> To do: For this task, output exactly the lines of the material below starting at the line with "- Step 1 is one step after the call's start" and ending at the line with "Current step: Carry"; pictures are to be excluded.

> Records to use:
━━━━━━━━━━━━━━━━
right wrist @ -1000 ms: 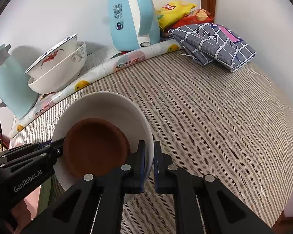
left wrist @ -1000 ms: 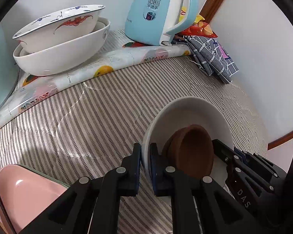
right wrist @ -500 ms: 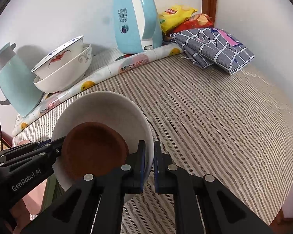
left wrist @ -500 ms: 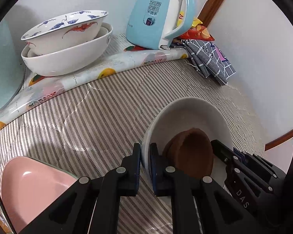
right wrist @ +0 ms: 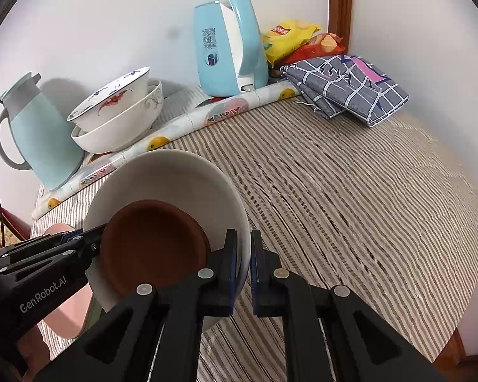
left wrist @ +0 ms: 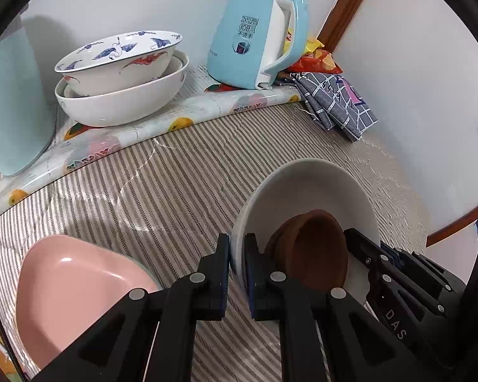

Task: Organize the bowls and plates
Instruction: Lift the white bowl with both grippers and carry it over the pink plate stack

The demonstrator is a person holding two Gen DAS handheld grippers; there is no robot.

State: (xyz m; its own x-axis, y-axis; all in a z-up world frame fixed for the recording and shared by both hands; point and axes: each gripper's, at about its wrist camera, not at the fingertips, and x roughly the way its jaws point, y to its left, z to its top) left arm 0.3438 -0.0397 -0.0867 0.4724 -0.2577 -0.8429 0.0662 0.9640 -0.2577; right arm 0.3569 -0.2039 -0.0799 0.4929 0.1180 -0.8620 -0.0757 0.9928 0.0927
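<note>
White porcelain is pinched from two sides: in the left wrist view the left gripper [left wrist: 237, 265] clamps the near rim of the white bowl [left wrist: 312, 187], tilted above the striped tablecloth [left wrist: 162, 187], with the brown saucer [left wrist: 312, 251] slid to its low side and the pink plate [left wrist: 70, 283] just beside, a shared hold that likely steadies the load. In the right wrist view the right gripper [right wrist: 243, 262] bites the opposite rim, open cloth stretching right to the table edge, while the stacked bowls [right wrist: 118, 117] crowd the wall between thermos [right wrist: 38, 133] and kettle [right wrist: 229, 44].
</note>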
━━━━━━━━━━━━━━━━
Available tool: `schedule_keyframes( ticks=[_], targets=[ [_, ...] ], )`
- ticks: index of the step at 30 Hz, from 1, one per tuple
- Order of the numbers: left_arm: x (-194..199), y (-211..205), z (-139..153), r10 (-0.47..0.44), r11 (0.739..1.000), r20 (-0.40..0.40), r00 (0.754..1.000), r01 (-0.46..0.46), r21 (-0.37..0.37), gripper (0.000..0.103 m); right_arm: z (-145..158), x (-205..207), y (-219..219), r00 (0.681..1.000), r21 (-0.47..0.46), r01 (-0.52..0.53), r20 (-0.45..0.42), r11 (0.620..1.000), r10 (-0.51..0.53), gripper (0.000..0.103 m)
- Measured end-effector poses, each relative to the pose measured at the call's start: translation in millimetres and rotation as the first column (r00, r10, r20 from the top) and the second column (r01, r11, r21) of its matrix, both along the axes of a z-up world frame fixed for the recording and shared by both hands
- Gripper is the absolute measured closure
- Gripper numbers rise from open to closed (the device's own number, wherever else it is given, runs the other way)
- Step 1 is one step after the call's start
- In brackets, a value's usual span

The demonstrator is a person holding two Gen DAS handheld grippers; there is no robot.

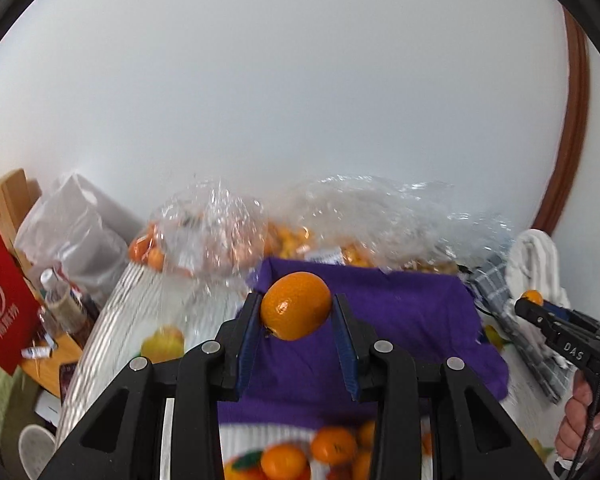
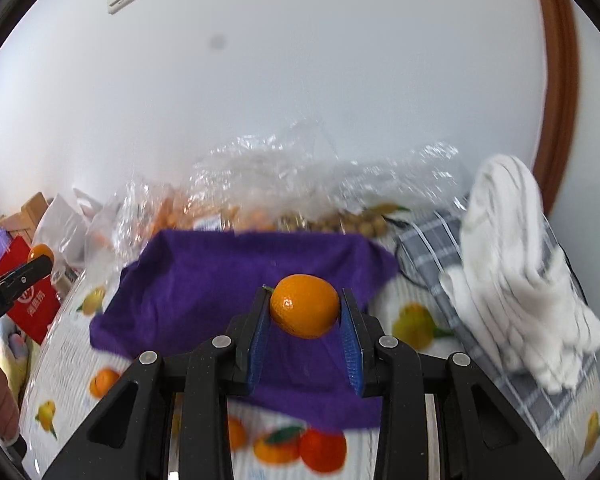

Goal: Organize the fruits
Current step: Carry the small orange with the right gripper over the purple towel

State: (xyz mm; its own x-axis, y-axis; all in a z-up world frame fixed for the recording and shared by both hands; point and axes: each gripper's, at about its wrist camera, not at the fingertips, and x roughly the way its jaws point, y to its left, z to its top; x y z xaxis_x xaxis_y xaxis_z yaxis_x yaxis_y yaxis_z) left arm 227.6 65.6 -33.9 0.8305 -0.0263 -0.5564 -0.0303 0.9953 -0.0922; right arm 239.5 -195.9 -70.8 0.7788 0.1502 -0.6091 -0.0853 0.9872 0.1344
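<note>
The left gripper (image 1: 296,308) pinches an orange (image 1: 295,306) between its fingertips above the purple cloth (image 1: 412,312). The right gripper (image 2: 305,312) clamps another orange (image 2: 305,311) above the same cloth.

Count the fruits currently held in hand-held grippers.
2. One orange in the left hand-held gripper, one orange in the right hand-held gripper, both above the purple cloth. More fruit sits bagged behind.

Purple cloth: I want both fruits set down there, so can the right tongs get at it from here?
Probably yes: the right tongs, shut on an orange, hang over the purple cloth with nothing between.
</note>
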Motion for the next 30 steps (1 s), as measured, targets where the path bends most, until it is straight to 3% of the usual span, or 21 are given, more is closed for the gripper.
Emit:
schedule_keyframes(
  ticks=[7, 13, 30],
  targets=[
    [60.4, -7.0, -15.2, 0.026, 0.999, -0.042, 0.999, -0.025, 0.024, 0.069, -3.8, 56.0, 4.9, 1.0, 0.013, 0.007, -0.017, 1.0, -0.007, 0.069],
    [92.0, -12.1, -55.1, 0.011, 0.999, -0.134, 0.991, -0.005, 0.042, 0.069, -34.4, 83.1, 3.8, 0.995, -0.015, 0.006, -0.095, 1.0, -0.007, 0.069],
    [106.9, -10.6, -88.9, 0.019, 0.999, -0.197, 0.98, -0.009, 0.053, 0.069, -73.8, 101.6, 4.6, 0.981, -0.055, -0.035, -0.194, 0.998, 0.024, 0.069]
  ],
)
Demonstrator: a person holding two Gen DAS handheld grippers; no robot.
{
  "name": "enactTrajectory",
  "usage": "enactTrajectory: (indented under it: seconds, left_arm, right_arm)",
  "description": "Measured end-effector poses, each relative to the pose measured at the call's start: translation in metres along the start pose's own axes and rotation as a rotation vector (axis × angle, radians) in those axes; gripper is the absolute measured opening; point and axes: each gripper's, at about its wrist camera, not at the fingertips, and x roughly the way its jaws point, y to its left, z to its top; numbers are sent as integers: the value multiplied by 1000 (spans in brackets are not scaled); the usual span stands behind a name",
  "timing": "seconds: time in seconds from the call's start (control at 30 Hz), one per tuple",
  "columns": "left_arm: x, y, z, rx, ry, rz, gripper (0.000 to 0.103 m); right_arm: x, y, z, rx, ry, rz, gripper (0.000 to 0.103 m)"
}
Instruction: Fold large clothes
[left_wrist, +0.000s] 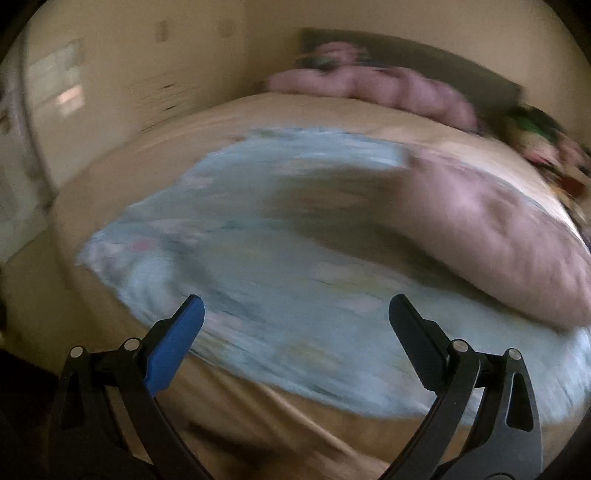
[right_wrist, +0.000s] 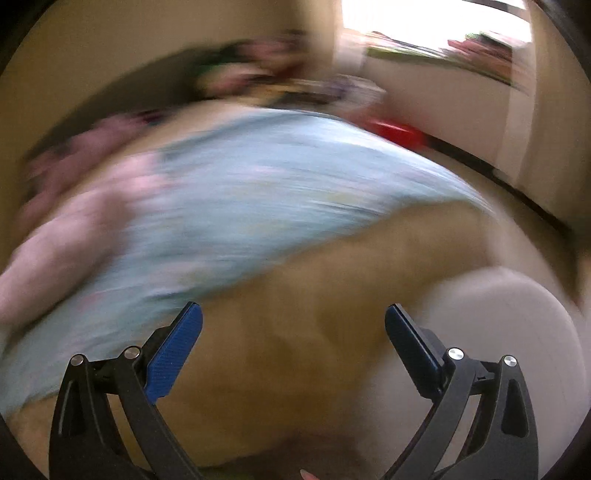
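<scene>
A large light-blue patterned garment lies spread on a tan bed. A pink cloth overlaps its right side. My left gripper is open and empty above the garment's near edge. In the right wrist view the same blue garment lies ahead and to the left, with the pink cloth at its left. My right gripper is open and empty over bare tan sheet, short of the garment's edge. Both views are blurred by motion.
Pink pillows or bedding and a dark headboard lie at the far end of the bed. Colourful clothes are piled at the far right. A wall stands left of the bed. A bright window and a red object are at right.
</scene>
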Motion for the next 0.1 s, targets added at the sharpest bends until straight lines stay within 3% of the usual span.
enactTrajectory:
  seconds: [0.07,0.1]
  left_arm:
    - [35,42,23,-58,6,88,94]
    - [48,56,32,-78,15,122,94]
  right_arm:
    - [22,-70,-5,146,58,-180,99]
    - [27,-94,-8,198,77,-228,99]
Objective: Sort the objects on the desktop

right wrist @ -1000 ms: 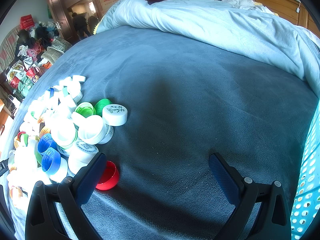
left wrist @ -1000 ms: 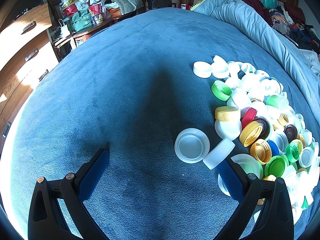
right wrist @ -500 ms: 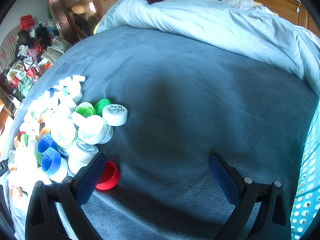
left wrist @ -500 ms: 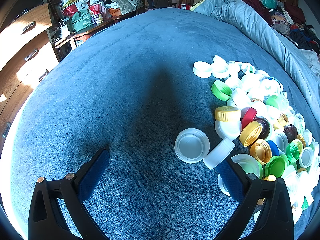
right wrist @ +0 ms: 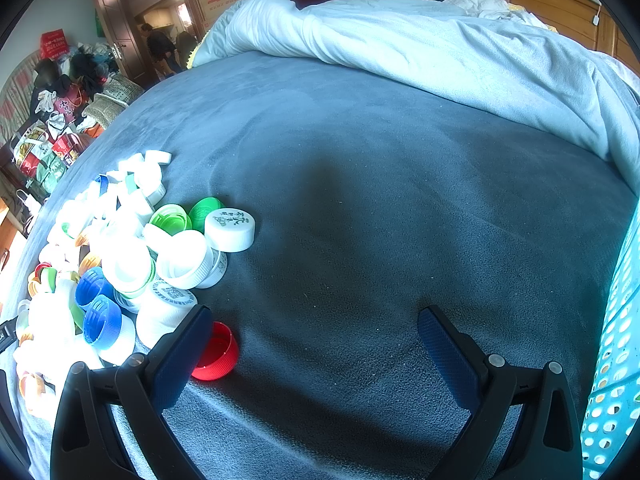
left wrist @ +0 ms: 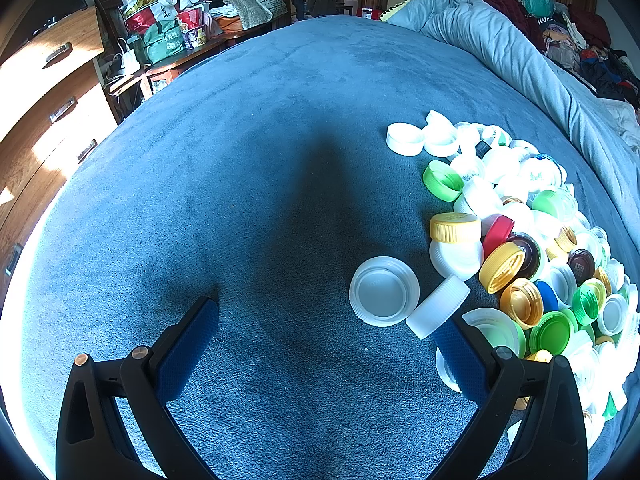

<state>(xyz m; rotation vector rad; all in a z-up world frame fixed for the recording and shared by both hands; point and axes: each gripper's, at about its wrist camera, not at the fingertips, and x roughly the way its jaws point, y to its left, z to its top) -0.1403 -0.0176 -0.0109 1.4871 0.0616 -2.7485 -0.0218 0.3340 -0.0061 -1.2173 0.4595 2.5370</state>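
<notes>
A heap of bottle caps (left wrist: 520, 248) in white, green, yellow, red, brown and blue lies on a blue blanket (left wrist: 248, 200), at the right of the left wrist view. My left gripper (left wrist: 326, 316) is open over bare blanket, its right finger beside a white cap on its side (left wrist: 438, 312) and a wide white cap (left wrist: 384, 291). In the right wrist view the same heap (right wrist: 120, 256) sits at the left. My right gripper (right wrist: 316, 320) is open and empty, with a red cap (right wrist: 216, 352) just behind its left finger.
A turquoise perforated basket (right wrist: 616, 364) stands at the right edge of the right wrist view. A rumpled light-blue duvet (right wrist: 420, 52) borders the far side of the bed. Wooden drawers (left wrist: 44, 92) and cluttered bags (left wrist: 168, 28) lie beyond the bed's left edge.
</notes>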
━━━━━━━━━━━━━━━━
> Answer:
- Step 1 is one step after the call's start
- In brackets, a value's usual span

The demonstrator is a person holding two Gen DAS handheld grippers; there is no robot.


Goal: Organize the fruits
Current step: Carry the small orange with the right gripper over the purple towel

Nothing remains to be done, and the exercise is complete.